## Task objective
All entries must be repeated exactly. No picture should appear in the result.

[Source records]
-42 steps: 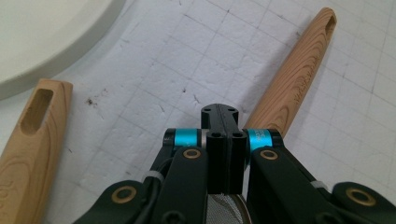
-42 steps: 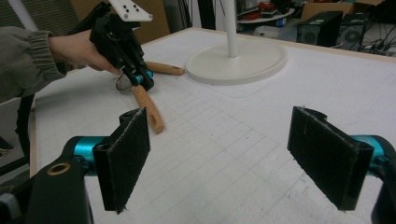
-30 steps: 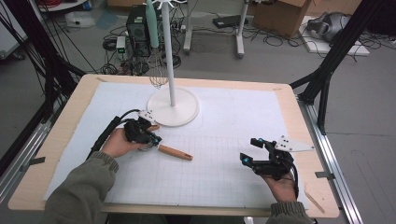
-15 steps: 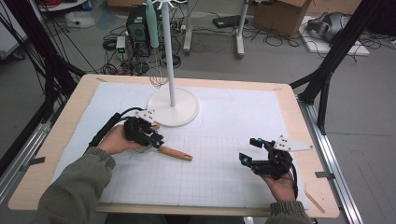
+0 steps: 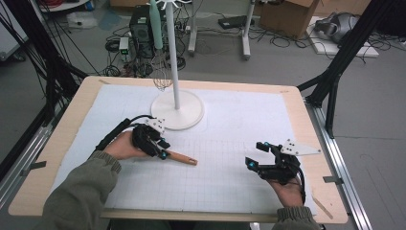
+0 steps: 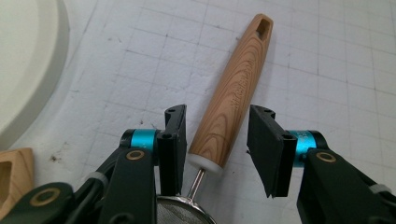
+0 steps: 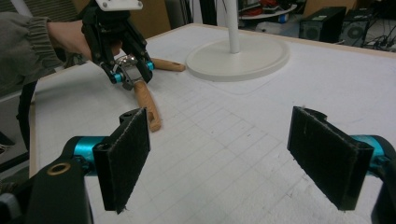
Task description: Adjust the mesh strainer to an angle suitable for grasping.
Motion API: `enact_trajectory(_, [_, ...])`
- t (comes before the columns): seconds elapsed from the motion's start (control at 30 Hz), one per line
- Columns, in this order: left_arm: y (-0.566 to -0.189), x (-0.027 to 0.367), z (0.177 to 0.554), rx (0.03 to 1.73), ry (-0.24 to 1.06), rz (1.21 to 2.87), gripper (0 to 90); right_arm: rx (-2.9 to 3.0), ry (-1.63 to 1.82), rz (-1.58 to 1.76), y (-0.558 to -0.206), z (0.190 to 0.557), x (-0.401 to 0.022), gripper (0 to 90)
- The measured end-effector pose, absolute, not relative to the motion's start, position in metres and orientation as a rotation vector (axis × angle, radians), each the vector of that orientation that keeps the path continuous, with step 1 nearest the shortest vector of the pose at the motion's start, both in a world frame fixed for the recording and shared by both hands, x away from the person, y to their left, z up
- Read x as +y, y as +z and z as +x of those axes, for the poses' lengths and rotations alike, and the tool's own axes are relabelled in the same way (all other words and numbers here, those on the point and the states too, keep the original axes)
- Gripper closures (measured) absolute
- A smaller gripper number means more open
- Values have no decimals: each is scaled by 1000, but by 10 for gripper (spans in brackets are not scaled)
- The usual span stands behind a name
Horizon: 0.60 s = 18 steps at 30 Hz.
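Two black hand-held grippers work over one wooden-handled mesh strainer (image 6: 232, 95), beside one white round-based stand (image 5: 177, 109) with a wire whisk (image 5: 162, 76) hanging from it. The white gridded mat (image 5: 230, 182) covers a pale wooden table (image 5: 72, 120) above a grey floor strewn with cables. The left gripper (image 6: 215, 140) has just been opening, its jaws flanking the handle's lower end on the mat without touching; the right gripper (image 7: 231, 158) stands wide and empty, well apart.
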<state>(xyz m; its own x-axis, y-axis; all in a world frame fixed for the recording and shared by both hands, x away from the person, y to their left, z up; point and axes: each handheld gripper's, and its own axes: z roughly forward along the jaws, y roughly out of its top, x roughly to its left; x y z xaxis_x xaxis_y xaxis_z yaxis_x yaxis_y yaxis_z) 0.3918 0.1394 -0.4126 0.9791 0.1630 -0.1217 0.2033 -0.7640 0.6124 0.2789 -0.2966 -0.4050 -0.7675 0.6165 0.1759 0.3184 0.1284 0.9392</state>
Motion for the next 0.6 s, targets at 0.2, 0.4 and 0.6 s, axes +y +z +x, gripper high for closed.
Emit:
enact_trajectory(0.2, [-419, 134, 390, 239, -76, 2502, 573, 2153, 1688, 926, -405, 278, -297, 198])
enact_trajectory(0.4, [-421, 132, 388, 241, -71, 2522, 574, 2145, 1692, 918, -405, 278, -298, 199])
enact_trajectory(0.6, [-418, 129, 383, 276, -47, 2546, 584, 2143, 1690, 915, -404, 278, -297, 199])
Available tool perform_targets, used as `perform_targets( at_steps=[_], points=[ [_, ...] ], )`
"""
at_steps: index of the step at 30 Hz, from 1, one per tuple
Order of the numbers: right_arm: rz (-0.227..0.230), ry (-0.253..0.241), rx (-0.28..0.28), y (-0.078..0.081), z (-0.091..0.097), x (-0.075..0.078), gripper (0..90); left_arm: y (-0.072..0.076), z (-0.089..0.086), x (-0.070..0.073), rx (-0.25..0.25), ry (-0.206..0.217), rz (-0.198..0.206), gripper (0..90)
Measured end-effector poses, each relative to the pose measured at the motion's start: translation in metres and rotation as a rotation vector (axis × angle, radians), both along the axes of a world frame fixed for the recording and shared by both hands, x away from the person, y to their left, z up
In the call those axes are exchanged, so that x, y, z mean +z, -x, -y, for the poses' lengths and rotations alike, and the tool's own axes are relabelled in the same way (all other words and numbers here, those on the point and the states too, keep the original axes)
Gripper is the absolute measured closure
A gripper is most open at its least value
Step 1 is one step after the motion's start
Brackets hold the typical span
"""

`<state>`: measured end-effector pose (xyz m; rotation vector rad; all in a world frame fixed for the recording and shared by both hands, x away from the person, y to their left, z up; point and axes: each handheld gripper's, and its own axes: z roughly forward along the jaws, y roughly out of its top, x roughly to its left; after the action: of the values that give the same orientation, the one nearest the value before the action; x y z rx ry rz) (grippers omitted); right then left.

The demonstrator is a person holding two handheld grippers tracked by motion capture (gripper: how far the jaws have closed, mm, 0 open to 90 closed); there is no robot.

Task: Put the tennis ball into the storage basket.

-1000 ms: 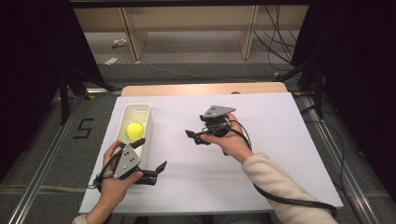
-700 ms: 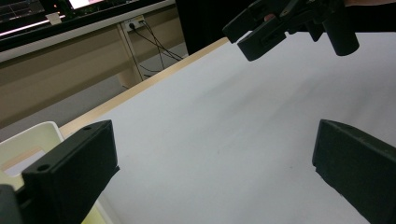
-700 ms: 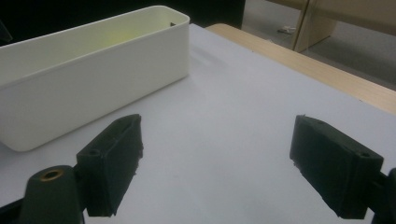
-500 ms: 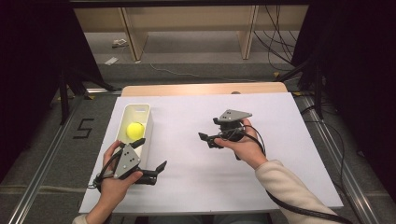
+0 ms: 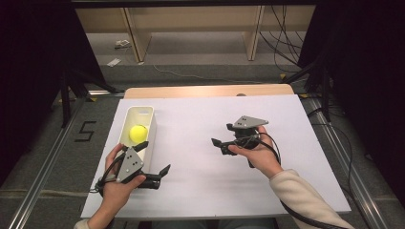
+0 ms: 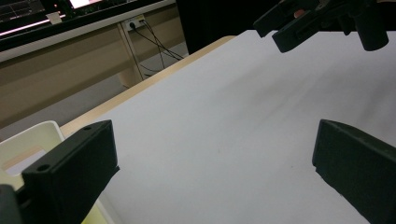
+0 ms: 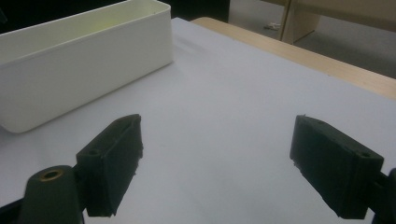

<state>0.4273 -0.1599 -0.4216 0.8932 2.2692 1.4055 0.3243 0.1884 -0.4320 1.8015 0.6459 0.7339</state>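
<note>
A yellow ball lies inside a white oblong bin at the left of the white-covered table. My left gripper is held just in front of the bin's near end, open, with nothing between its jaws. In the left gripper view the left gripper looks across bare white sheet, with a corner of the bin at lower left and the right gripper far off at upper right. My right gripper hovers open right of the table's centre, pointing left. The right gripper faces the bin's side wall.
The white sheet covers the table, with a strip of wooden edge showing at the far side. Cables trail from both grippers toward the person. Dark stands and floor rails flank the table.
The right gripper has drawn back to the right and a little toward the person, away from the bin. The left gripper and the ball have stayed put.
</note>
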Motion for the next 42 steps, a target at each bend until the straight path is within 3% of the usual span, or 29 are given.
perform_targets(
  at_steps=[42],
  points=[
    [0.007, -0.023, -0.119, 0.036, 0.076, -0.002, 17.8, 0.0, 0.0, 0.0, 0.003, 0.002, -0.002, 0.0]
  ],
)
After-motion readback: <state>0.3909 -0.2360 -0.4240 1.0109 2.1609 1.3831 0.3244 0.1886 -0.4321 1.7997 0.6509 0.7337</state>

## Response
-42 steps: 
-42 steps: 
-30 steps: 
-15 steps: 
+0 steps: 
+0 steps: 
+0 steps: 
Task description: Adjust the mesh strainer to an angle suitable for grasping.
Motion API: `enact_trajectory(_, [_, ...])`
- t (comes before the columns): seconds elapsed from the motion's start (control at 30 Hz), one per line
- Columns, in this order: left_arm: y (-0.566 to -0.189), x (-0.027 to 0.367), z (0.177 to 0.554), rx (0.03 to 1.73), ry (-0.24 to 1.06), rz (1.21 to 2.87), gripper (0 to 90); right_arm: rx (-2.9 to 3.0), ry (-1.63 to 1.82), rz (-1.58 to 1.76), y (-0.558 to -0.206), z (0.190 to 0.557), x (-0.401 to 0.022), gripper (0 to 90)
- The measured end-effector pose, absolute, not relative to the motion's start, position in metres and orientation as a rotation vector (axis × angle, radians), each the vector of that orientation that keeps the path continuous, with step 1 nearest the shortest vector of the pose at the motion's start, both in a world frame fixed for the recording and shared by both hands, x away from the person, y to their left, z up
- Read x as +y, y as +z and z as +x of those axes, for the poses' lengths and rotations alike, and the tool's own axes are relabelled in the same way (all other words and numbers here, those on the point and the states too, keep the original axes)
- Gripper closures (measured) absolute
- A smaller gripper number means more open
- Values have no decimals: each is scaled by 1000, but by 10 for gripper (spans in brackets are not scaled)
- The usual span stands behind a name
Horizon: 0.60 s = 18 steps at 30 Hz.
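Two black hand-held grippers work over one wooden-handled mesh strainer (image 6: 232, 95), beside one white round-based stand (image 5: 177, 109) with a wire whisk (image 5: 162, 76) hanging from it. The white gridded mat (image 5: 230, 182) covers a pale wooden table (image 5: 72, 120) above a grey floor strewn with cables. The left gripper (image 6: 215, 140) has just been opening, its jaws flanking the handle's lower end on the mat without touching; the right gripper (image 7: 231, 158) stands wide and empty, well apart.
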<state>(xyz m; its own x-axis, y-axis; all in a world frame fixed for the recording and shared by both hands, x away from the person, y to their left, z up; point and axes: each handheld gripper's, and its own axes: z roughly forward along the jaws, y roughly out of its top, x roughly to its left; x y z xaxis_x xaxis_y xaxis_z yaxis_x yaxis_y yaxis_z) 0.3918 0.1394 -0.4126 0.9791 0.1630 -0.1217 0.2033 -0.7640 0.6124 0.2789 -0.2966 -0.4050 -0.7675 0.6165 0.1759 0.3184 0.1284 0.9392</state>
Motion for the next 0.6 s, targets at 0.2, 0.4 and 0.6 s, axes +y +z +x, gripper high for closed.
Emit:
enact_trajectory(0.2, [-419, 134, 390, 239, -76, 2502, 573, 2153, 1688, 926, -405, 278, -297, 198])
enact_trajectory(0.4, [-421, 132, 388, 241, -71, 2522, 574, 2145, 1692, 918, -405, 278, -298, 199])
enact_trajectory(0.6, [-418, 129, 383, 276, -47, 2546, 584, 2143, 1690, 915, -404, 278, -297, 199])
Available tool perform_targets, used as `perform_targets( at_steps=[_], points=[ [_, ...] ], )`
"""
at_steps: index of the step at 30 Hz, from 1, one per tuple
Order of the numbers: right_arm: rz (-0.227..0.230), ry (-0.253..0.241), rx (-0.28..0.28), y (-0.078..0.081), z (-0.091..0.097), x (-0.075..0.078), gripper (0..90); left_arm: y (-0.072..0.076), z (-0.089..0.086), x (-0.070..0.073), rx (-0.25..0.25), ry (-0.206..0.217), rz (-0.198..0.206), gripper (0..90)
Measured end-effector poses, each relative to the pose measured at the motion's start: translation in metres and rotation as a rotation vector (axis × angle, radians), both along the axes of a world frame fixed for the recording and shared by both hands, x away from the person, y to their left, z up
In the call those axes are exchanged, so that x, y, z mean +z, -x, -y, for the poses' lengths and rotations alike, and the tool's own axes are relabelled in the same way (all other words and numbers here, those on the point and the states too, keep the original axes)
Gripper is the absolute measured closure
A gripper is most open at its least value
Step 1 is one step after the motion's start
Brackets hold the typical span
"""

`<state>`: measured end-effector pose (xyz m; rotation vector rad; all in a world frame fixed for the recording and shared by both hands, x away from the person, y to their left, z up; point and axes: each handheld gripper's, and its own axes: z roughly forward along the jaws, y roughly out of its top, x roughly to its left; after the action: of the values that give the same orientation, the one nearest the value before the action; x y z rx ry rz) (grippers omitted); right then left.

The demonstrator is a person holding two handheld grippers tracked by motion capture (gripper: how far the jaws have closed, mm, 0 open to 90 closed); there is no robot.

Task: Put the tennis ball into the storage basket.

-1000 ms: 
-700 ms: 
-700 ms: 
-500 ms: 
+0 ms: 
+0 ms: 
+0 ms: 

<state>0.4273 -0.1599 -0.4216 0.8932 2.2692 1.4055 0.3243 0.1884 -0.4320 1.8015 0.6459 0.7339</state>
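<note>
A yellow ball lies inside a white oblong bin at the left of the white-covered table. My left gripper is held just in front of the bin's near end, open, with nothing between its jaws. In the left gripper view the left gripper looks across bare white sheet, with a corner of the bin at lower left and the right gripper far off at upper right. My right gripper hovers open right of the table's centre, pointing left. The right gripper faces the bin's side wall.
The white sheet covers the table, with a strip of wooden edge showing at the far side. Cables trail from both grippers toward the person. Dark stands and floor rails flank the table.
The right gripper has drawn back to the right and a little toward the person, away from the bin. The left gripper and the ball have stayed put.
</note>
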Motion for the next 42 steps, a target at each bend until the straight path is within 3% of the usual span, or 29 are given.
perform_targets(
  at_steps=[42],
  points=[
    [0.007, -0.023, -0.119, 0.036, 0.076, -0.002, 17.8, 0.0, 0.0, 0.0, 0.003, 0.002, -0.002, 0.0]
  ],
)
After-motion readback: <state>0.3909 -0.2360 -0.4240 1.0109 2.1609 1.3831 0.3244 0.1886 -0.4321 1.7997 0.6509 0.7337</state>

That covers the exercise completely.